Deutschland zehrt immer noch von seinem Ruf als einstiger Gegner der Kolonialmächte England und Frankreich. Es gilt daher als ein Land, das nicht einfach mit dem imperialen, kolonialen Westen – verstanden als England, Frankreich, USA – gleichzusetzen ist. Mit anderen Worten: Das arabisch-islamische Deutschlandbild entspricht ganz sicher nicht unserem eigenen deutschen Nachkriegs-Selbstbild als Teil genau dieses Westens. Deutschland wird im Orient für das gemocht, was anders ist als das, wofür es heute selbst zu stehen glaubt. Dieses fremde Image Deutschlands, nämlich eine Art anderer, besserer, nicht imperialer Westen zu sein, wurde während der Flüchtlingskrise geschickt bespielt, auch von unserer Politik, von den Goethe-Instituten usw. Aber dieses Image ist ein gutes Stück Fake News, die wir dulden, weil sie uns nutzen. Nur gelegentlich platzt das Bild und die Wahrheit kommt zum Vorschein, etwa wenn Habermas sich zu fein ist, einen Preis aus Abu Dhabi anzunehmen wie 2021, und die ganze Presse ihm applaudiert, während unsere Wirtschaft aber beste Geschäfte dort macht, oder die Buchmesse einen aufwendigen Gastlandauftritt feiert wie in diesem Jahr zum Beispiel.

Der arabische Blick auf Frankreich und Italien ist dagegen ausgenüchtert und realistisch, entsprechend geringer die Gefahr von Missverständnissen. Das Missverständnis liegt aber nicht nur an einem falschen fremden Blick auf Deutschland, es ist tatsächlich auch Deutschlands unklares, ungeklärtes Selbstbild, das sich hier im Blick der anderen spiegelt — fast als verständen diese uns besser als wir selbst. Wir erleben ja dasselbe im Ukraine-Konflikt. Dabei hätte diese deutsche Gespaltenheit, die ja zugleich eine Offenheit und Mehrdeutigkeit ist, ein interessantes Potenzial für den Umgang mit der Welt. Das Problem ist nur, dass die Deutschen diese Offenheit und Unentschiedenheit verdrängen, sie nicht sehen wollen, Angst davor haben, nicht frei und unverfänglich damit umgehen.

Genau das erleben wir im Umgang mit der arabischen Welt derzeit ebenso wie mit der Ukraine. Sobald man sich gegen Waffenlieferungen oder gegen Israel äußert, bricht ein Sturm los. Was mich betrifft, ich bin gar nicht gegen Waffenlieferungen, und auch nicht pauschal gegen Israel. Aber ich bin gegen den Sturm, ich bin dagegen, dass man das nicht offen diskutiert, diskutieren will, ich bin gegen das mediale Mainstreaming und die unübersehbare Reduktion der Meinungsvielfalt bezüglich dieser Fragen — nicht in der Öffentlichkeit insgesamt, aber doch in den großen öffentlichen Foren, dem Fernsehen, den wenigen wichtigen Zeitungen etc.
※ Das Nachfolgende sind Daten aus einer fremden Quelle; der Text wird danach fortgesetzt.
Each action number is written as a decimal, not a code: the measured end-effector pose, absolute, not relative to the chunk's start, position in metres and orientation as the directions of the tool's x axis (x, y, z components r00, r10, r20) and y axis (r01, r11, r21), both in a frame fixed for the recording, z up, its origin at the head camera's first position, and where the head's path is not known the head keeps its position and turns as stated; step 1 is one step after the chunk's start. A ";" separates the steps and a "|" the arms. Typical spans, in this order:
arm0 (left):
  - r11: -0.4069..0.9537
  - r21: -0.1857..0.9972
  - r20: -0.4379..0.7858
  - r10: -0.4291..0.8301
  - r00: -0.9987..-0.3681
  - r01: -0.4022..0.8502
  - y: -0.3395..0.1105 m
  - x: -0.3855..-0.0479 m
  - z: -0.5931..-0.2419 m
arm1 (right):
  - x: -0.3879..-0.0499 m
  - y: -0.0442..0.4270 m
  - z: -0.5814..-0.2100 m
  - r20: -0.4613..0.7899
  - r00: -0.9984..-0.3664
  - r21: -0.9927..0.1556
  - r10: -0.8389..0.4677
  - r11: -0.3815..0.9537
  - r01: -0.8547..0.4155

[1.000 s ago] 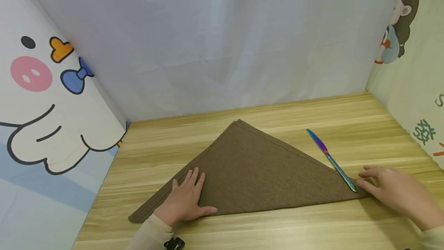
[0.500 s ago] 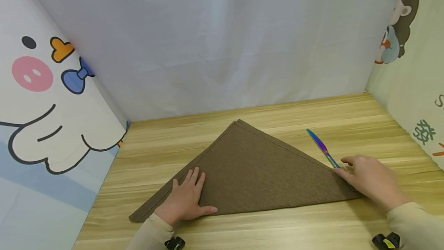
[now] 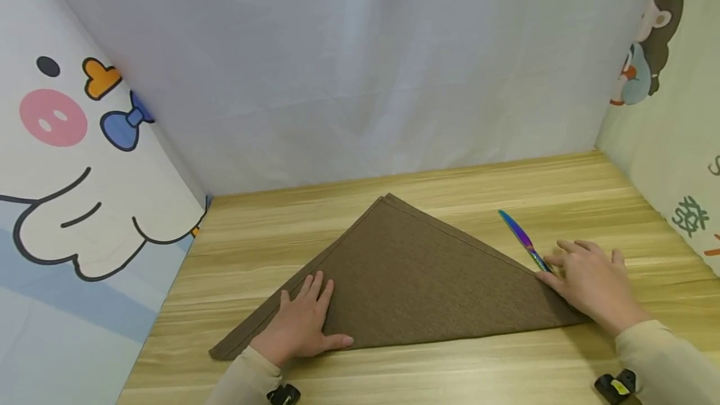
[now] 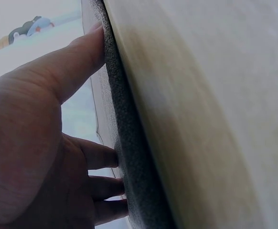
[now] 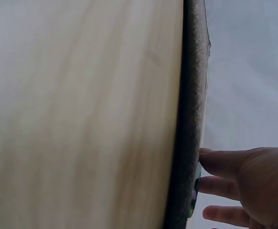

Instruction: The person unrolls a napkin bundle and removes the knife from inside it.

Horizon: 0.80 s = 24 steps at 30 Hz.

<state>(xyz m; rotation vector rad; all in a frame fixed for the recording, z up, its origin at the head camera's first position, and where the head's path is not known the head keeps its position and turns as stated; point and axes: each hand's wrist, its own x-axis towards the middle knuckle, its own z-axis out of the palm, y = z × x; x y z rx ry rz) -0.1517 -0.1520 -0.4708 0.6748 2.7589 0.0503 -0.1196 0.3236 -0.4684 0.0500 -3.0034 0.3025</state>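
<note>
A brown cloth napkin (image 3: 427,280), folded into a triangle, lies on the table with its point toward the back. My left hand (image 3: 298,325) rests spread out on its left part, the thumb along the front fold. An iridescent table knife (image 3: 519,234) lies at a slant across the napkin's right corner, its blade on the bare wood. Over its handle is my right hand (image 3: 596,283), fingers extended and thumb on the cloth beside it. In the right wrist view a bit of the knife handle (image 5: 195,191) shows by the fingertips; the head view hides most of it.
The table (image 3: 461,374) has a light wood-grain top. A pale curtain (image 3: 365,80) hangs along its back edge. Printed cloth panels stand at the left (image 3: 84,174) and right (image 3: 669,142).
My right hand has moved left and back from the napkin's right corner to the knife handle, and its fingers have spread. The left hand, napkin and knife have stayed in place.
</note>
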 end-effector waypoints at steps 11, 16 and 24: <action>0.898 0.099 -0.293 0.439 -0.850 0.429 -0.151 -0.154 -0.470 | -0.122 0.324 -0.469 0.126 -0.991 -0.223 -0.034 0.973 -0.062; 0.897 0.100 -0.289 0.441 -0.850 0.431 -0.151 -0.154 -0.469 | -0.125 0.324 -0.468 0.119 -0.991 -0.237 -0.056 0.968 -0.083; 0.890 0.112 -0.276 0.454 -0.847 0.441 -0.150 -0.153 -0.468 | -0.128 0.323 -0.468 0.184 -0.976 -0.230 -0.116 0.960 -0.157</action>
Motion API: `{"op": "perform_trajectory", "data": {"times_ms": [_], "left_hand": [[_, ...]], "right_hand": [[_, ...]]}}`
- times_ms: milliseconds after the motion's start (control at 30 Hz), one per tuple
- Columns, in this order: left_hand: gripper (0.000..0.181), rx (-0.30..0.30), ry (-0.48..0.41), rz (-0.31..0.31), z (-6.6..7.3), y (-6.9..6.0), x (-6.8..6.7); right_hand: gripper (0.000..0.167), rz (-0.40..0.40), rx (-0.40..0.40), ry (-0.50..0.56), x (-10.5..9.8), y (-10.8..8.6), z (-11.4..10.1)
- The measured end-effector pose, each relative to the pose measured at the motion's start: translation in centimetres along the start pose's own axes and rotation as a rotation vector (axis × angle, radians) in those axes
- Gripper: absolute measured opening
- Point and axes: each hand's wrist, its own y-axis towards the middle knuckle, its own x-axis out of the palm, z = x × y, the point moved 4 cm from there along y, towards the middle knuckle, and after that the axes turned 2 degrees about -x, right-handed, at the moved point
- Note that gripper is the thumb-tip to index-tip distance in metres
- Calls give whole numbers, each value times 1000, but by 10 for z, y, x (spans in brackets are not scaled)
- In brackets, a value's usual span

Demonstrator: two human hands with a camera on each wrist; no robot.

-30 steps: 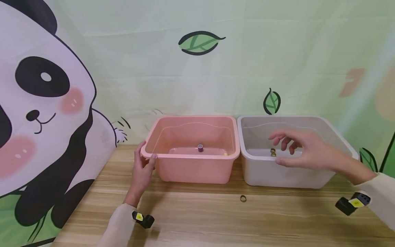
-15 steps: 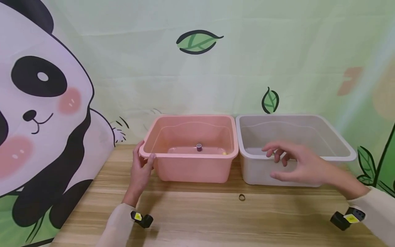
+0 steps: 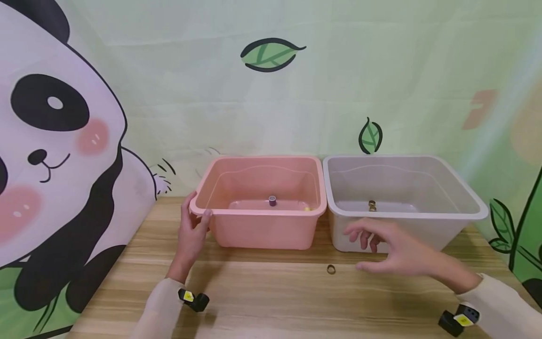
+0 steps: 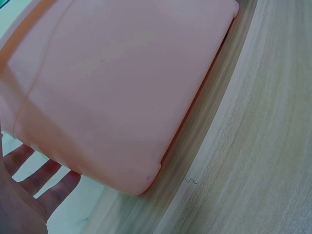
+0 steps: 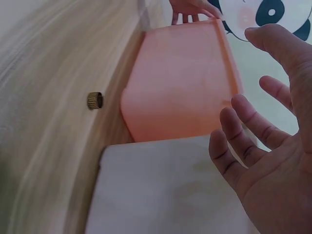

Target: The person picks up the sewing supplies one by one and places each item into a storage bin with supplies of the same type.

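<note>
My left hand (image 3: 191,238) holds the left front corner of the pink plastic bin (image 3: 264,230), thumb over the rim and fingers against its side. In the left wrist view, fingertips (image 4: 66,187) touch the bin's wall. A small ridged brass ring (image 3: 331,269) lies on the wooden table before the bins; the right wrist view shows the ring (image 5: 95,100) on its side. Just right of it, my right hand (image 3: 398,249) hovers in front of the light grey bin (image 3: 449,230), thumb and fingers spread apart, nothing between them.
Two brass pieces (image 3: 372,205) sit inside the grey bin. Inside the pink bin are a small purple cylinder (image 3: 272,201) and a yellow bit (image 3: 307,208), partly hidden by the front wall. The bins stand side by side against a panda-printed backdrop (image 3: 190,94).
My right hand has come down and left from above the grey bin to near the brass ring, uncovering the brass pieces inside. The left hand keeps its place on the pink bin.
</note>
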Motion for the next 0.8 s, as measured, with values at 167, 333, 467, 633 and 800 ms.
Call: {"op": "perform_trajectory", "data": {"times_ms": [167,333,467,633,800], "left_hand": [[68,-13,-13,-9,-4,1,0],[68,-9,-14,-7,-4,0,0],[66,7,-10,1,-4,0,-1],[68,5,-10,-8,6,-4,0],[68,0,-18,-20,26,-12,3]], "right_hand": [[58,-7,2,15,12,-3,6],[55,-7,19,52,23,-5,15],[54,-22,50,89,38,-7,24],[54,-58,96,132,60,-10,37],[54,-72,147,150,73,-12,46]]}}
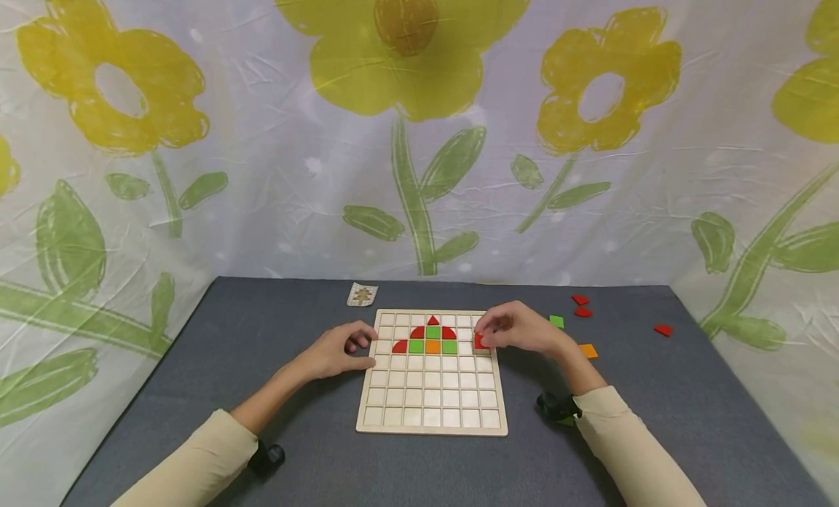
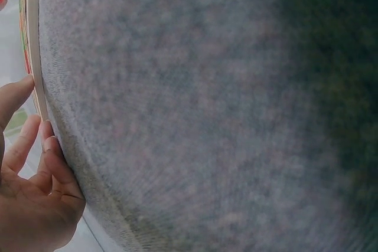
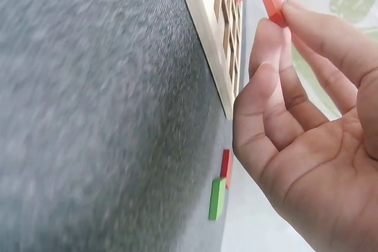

In solchen Fragen wird die Literatur womöglich eines Tages zum Korrektiv, sie untersteht nicht derselben ideologischen Kontrolle und Selbstzensur wie diese großen Medien. Mit anderen Worten: so viel unterscheidet uns vielleicht gar nicht von den Literaturen des Orients, wo dieselbe Dynamik wirksam ist. Aber um das zu begreifen, müssen wir die Literaturen des Orients lesen. Unser „1001 Buch“ will dafür der Startschuss sein.

 

Stefan Weidner, geb. 1967 in Köln, studierte Islamwissenschaften, Germanistik, Philosophie in Göttingen, Damaskus, Berkeley. Er gilt als einer der maßgeblichen deutschen Islamwissenschaftler. Die einzigartige Gesamtdarstellung 1001 Buch. Die Literaturen des Orients, eine echte Schatzkammer, ist soeben in durchgesehener und korrigierter Neuauflage erschienen.